**Exercise description**
Reproduce the listing below in full and without alteration, apart from its pictures.

**Data extract**
________

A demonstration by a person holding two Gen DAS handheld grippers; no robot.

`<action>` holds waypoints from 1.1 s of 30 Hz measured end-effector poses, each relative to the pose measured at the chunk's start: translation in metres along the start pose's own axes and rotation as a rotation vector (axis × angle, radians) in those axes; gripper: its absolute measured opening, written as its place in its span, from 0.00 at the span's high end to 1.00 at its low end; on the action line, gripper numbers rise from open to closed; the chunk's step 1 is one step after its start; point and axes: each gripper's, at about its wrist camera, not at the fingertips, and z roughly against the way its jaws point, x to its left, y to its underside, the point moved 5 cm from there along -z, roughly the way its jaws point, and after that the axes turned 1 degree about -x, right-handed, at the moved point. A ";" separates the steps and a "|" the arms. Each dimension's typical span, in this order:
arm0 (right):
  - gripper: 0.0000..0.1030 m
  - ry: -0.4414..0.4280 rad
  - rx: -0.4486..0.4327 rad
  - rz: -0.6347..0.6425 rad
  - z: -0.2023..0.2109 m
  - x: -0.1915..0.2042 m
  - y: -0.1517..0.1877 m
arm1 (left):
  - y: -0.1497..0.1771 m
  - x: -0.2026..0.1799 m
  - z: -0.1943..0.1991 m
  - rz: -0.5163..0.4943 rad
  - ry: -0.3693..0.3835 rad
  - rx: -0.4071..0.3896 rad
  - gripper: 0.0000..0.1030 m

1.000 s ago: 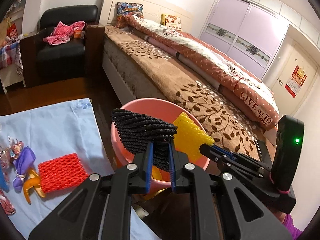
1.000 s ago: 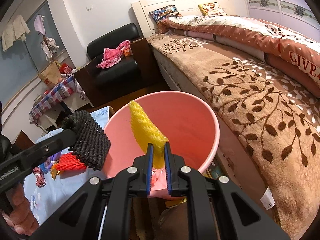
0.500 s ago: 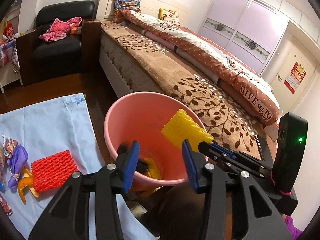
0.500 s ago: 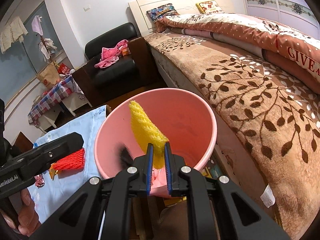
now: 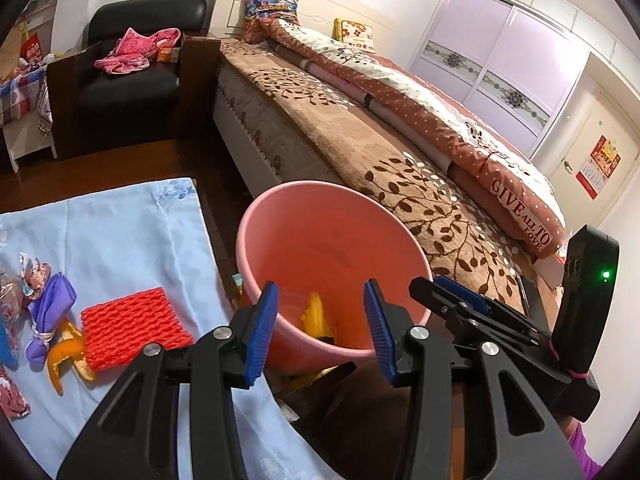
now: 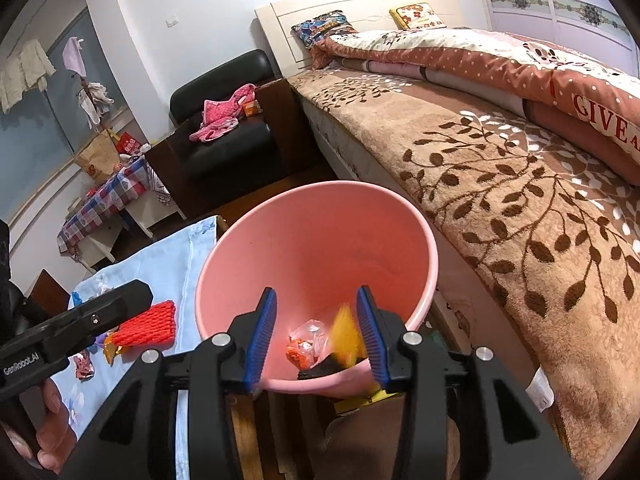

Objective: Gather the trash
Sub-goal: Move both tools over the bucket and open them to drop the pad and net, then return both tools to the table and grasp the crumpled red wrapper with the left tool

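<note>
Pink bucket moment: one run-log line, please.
left gripper open | right gripper open | yellow foam dropping into pink bucket | red foam net on cloth

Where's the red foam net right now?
The red foam net lies flat on the light blue cloth, left of the pink bucket, with the orange peel at its left edge.

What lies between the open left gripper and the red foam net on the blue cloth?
Nothing visible. The left gripper hangs open over the pink bucket, and the red foam net lies uncovered on the blue cloth to its left. An orange peel and a purple wrapper sit on its far side.
</note>
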 end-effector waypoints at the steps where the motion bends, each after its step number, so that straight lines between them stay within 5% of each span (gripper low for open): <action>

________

**Solution**
A demonstration by a person holding two Gen DAS handheld grippers; no robot.

`<action>` holds waypoints from 1.1 s of 30 Hz measured end-effector poses, each relative to the pose measured at the chunk's start: translation in metres along the start pose's own axes and rotation as a rotation vector (axis × angle, radians) in those axes; gripper: its absolute measured opening, written as its place in its span, from 0.00 at the span's high end to 1.00 at its low end; on the action line, gripper numbers rise from open to closed; the chunk's step 1 is one step after its start; point and axes: each gripper's, at about its wrist camera, not at the fingertips, and z roughly against the way its jaws point, x to its left, y to its underside, the point moved 5 cm from there along -z, roughly the way its jaws point, and after that the axes turned 1 degree about -x, right-handed, at the moved point. A ";" separates the steps and a "|" the arms. Each dimension's typical span, in this order:
arm0 (right):
  - gripper: 0.0000..0.1030 m
  - ry: -0.4414..0.4280 rad
  - rx: -0.4486..0.4327 rad
  - rz: -0.6347..0.6425 rad
  - z: -0.2023..0.2109 m
  - x: -0.1915..0.2042 m
  - y: -0.1517..0.1877 m
arm1 (left):
  - y: -0.1497..0.1771 m
  - x: -0.2026..0.1799 m
  - z: -0.1943..0.1991 m
  - rz: -0.5163..0.4943 rad
  - ry: -0.3693..0.3835 rad
  - rx: -0.4071..0.3896 rad
  - gripper: 0.0000..0.1030 m

1.000 s ago: 
1.000 s ago: 
0.500 s ago: 
0.500 s ago: 
now: 
now: 

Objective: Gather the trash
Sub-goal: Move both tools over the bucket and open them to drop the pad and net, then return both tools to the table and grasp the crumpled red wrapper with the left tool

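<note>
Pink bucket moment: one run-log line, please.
left gripper open | right gripper open | yellow foam dropping into pink bucket | red foam net on cloth

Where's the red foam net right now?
The red foam net lies flat on the light blue cloth, left of the pink bucket, with the orange peel at its left edge.

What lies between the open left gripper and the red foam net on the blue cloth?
Nothing visible. The left gripper hangs open over the pink bucket, and the red foam net lies uncovered on the blue cloth to its left. An orange peel and a purple wrapper sit on its far side.
</note>
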 end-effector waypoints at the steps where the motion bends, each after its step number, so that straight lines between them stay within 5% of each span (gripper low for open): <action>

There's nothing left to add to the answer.